No strong evidence is available in this area, and no recommendation can be made without further research.
Kidney disease/Lupus nephritis (flaxseed, not flaxseed oil)
No strong evidence is available in this area. More research is needed before a recommendation can be made.
There is preliminary evidence from randomized controlled trials that flaxseed oil may help decrease mild menopausal symptoms. Additional research is necessary before a clear conclusion can be drawn and this remains an area of controversy. Patients should consult a doctor and pharmacist about treatment options before starting a new therapy. Overall effects on bone mineral density and lipid profiles remain unclear.
Menstrual breast pain (flaxseed, not flaxseed oil)

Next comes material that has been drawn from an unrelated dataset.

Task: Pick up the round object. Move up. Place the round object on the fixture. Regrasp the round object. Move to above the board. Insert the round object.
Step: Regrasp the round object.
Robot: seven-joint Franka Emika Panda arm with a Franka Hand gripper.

Early information from one study in women, the results of which have not been fully reported, suggests that flaxseed may reduce menstrual breast pain. However, further study is needed before a recommendation can be made.
Prostate cancer (flaxseed, not flaxseed oil)
There is limited high quality research of the effects of flaxseed or alpha-linolenic acid (which is in flaxseed) on the risk of developing prostate cancer. This area remains controversial as there is some data reporting possible increased risk of prostate cancer with alpha linolenic acid. Prostate cancer should be treated by a medical oncologist.